### Problem to solve
Go through the listing below and write out exactly the lines from the one that mentions "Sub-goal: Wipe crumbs" through the one that mentions "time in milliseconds", minus the pictures.

### Available records
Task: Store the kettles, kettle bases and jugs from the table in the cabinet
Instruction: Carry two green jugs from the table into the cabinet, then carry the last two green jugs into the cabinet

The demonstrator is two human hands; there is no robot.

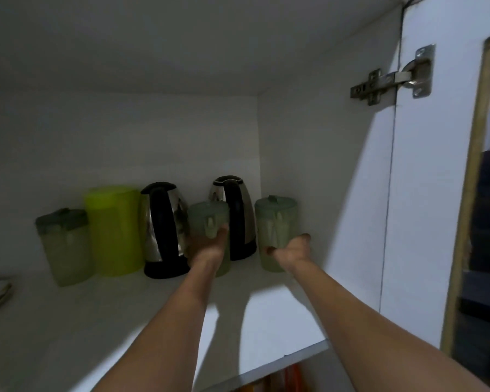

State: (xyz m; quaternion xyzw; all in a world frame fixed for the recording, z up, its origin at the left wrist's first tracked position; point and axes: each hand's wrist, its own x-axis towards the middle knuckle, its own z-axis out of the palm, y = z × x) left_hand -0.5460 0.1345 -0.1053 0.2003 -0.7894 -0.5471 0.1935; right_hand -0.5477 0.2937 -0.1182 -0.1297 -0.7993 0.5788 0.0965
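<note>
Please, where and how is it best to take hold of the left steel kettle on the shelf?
Probably by its black handle, coming straight in from the open front of the shelf. The kettle stands upright with the handle turned toward the viewer. The lime jug on its left and the pale jug on its right leave the sides little room.

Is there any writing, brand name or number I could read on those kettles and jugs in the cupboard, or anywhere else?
No readable text anywhere in this view.
Left kettle and right kettle: no brand or label shows, only reflections.
Pale jugs in the left hand and right hand, and the bright green jug: plain, and blurred.
Door hinge: any stamped marks are too small to read.
</note>
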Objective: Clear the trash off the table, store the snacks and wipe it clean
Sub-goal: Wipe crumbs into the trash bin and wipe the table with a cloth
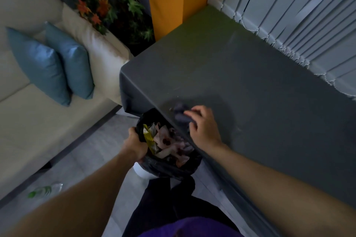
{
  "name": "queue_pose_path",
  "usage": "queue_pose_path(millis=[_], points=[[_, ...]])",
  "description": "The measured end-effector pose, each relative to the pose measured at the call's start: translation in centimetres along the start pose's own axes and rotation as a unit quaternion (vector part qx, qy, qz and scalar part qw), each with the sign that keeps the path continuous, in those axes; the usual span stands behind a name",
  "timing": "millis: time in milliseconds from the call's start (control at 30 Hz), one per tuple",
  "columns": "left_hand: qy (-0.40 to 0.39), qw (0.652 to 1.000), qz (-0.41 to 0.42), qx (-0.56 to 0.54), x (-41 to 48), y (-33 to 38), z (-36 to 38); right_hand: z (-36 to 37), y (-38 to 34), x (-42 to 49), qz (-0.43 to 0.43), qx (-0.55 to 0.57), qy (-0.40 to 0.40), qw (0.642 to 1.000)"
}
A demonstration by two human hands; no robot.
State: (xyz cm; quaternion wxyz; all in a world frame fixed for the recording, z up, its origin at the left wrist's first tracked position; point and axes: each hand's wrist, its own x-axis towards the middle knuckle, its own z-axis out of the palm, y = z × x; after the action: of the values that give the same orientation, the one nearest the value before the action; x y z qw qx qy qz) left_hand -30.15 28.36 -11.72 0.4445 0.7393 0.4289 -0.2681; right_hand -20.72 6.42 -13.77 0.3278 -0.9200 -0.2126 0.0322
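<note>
My left hand (135,145) grips the bin bag (165,168) open just under the table (250,92) edge, so my right hand (204,131), fingers curled over the cloth (180,115), can sweep crumbs (170,109) in

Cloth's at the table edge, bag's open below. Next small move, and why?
Probably sweep the cloth a short way toward the table edge, pushing the crumbs over into the bag. The right hand grips the cloth right beside those crumbs, and the left hand holds the bag's mouth open just under that edge.
</note>
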Motion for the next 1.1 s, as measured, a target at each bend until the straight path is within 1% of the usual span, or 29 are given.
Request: queue_pose_path(millis=[33,67,100,133,233,267,300,333,367,400,433,467,500,533,567,600,667,767,800,833,867,900,933,967,1000,1033,1067,1100], points=[[0.001,1.000,0.000,0.002,0.0,-0.1,-0.1,-0.1,0.0,0.6,0.053,-0.013,0.034,0.998],[0.003,1.000,-0.001,0.004,-0.1,-0.1,-0.2,-0.1,-0.1,1.2,0.095,-0.029,0.046,0.994],[0.006,1.000,-0.001,0.006,-0.1,-0.2,-0.3,-0.1,-0.1,1.6,0.116,-0.044,0.034,0.992],[0.008,1.000,-0.003,0.006,-0.1,-0.3,-0.4,0.0,-0.2,1.7,0.108,-0.048,0.008,0.993],[0.003,1.000,-0.006,0.002,0.2,-0.3,-0.6,0.2,-0.5,1.5,0.013,0.004,-0.072,0.997],[0.001,1.000,-0.008,0.000,0.4,-0.3,-0.7,0.1,-0.6,1.5,-0.006,0.025,-0.084,0.996],[-0.001,1.000,-0.009,0.002,0.6,-0.3,-0.8,-0.1,-0.6,1.7,-0.010,0.039,-0.075,0.996],[-0.003,1.000,-0.011,0.003,0.8,-0.2,-1.0,-0.1,-0.6,2.3,-0.003,0.045,-0.039,0.998],[-0.004,1.000,-0.010,0.004,1.0,-0.2,-1.1,-0.2,-0.6,3.0,0.019,0.045,0.018,0.999],[-0.006,1.000,-0.010,0.005,1.2,-0.2,-1.3,-0.2,-0.6,3.9,0.057,0.044,0.077,0.994],[-0.008,1.000,-0.009,0.006,1.4,-0.2,-1.4,-0.2,-0.6,4.9,0.105,0.040,0.116,0.987],[-0.010,1.000,-0.008,0.010,1.6,-0.2,-1.5,-0.3,-0.6,6.1,0.142,0.031,0.132,0.981],[-0.010,1.000,-0.007,0.018,1.7,-0.2,-1.7,-0.2,-0.7,7.1,0.166,0.013,0.122,0.978],[-0.010,1.000,-0.007,0.024,1.8,-0.1,-1.9,0.0,-0.6,8.0,0.176,-0.011,0.092,0.980],[-0.010,1.000,-0.006,0.029,2.0,-0.1,-2.0,0.4,-0.6,8.7,0.168,-0.036,0.053,0.984],[-0.010,0.999,-0.005,0.030,2.2,0.0,-2.1,0.7,-0.6,9.0,0.143,-0.056,0.015,0.988],[-0.011,0.999,-0.004,0.034,2.8,0.3,-2.5,1.3,-1.0,8.9,0.068,-0.064,-0.049,0.994],[-0.018,0.999,-0.002,0.037,3.4,0.6,-3.1,2.1,-2.2,7.2,-0.069,-0.019,-0.140,0.988],[-0.022,0.999,-0.003,0.034,3.6,0.8,-3.3,2.2,-2.6,6.8,-0.097,-0.002,-0.163,0.982],[-0.023,0.999,-0.002,0.033,3.9,0.9,-3.5,2.2,-2.8,6.7,-0.111,0.011,-0.163,0.980],[-0.024,0.999,-0.003,0.032,4.2,1.0,-3.7,2.2,-2.7,7.0,-0.114,0.021,-0.132,0.985],[-0.024,0.999,-0.003,0.035,4.4,1.0,-3.9,2.3,-2.7,7.5,-0.099,0.021,-0.079,0.992],[-0.024,0.999,-0.004,0.036,4.7,1.1,-4.1,2.4,-2.6,8.2,-0.067,0.012,-0.026,0.997],[-0.023,0.999,-0.004,0.040,4.9,1.1,-4.3,2.5,-2.5,9.0,-0.018,-0.003,0.009,1.000],[-0.023,0.999,-0.005,0.041,5.1,1.2,-4.4,2.7,-2.5,9.8,0.033,-0.019,0.023,0.999],[-0.022,0.999,-0.005,0.044,5.3,1.2,-4.6,2.8,-2.6,10.4,0.067,-0.029,0.015,0.997],[-0.019,0.999,-0.005,0.046,5.4,1.4,-4.7,3.1,-2.7,10.8,0.072,-0.037,-0.003,0.997],[-0.013,0.999,-0.004,0.049,5.5,1.5,-4.8,3.3,-3.1,10.8,0.046,-0.036,-0.025,0.998]])
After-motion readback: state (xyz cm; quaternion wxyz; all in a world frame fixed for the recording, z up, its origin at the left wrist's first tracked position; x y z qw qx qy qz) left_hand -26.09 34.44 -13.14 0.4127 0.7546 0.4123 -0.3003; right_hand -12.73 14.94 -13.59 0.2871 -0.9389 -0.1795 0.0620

### Your solution
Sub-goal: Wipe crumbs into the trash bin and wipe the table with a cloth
{
  "name": "queue_pose_path",
  "usage": "queue_pose_path(millis=[_], points=[[_, ...]])",
  "description": "The measured end-effector pose, each relative to the pose measured at the call's start: translation in centimetres along the start pose's own axes and rotation as a unit quaternion (vector part qx, qy, qz and scalar part qw), each with the sign that keeps the path continuous, in those axes; the usual span stands behind a name",
  "timing": "millis: time in milliseconds from the call's start (control at 30 Hz), one per tuple",

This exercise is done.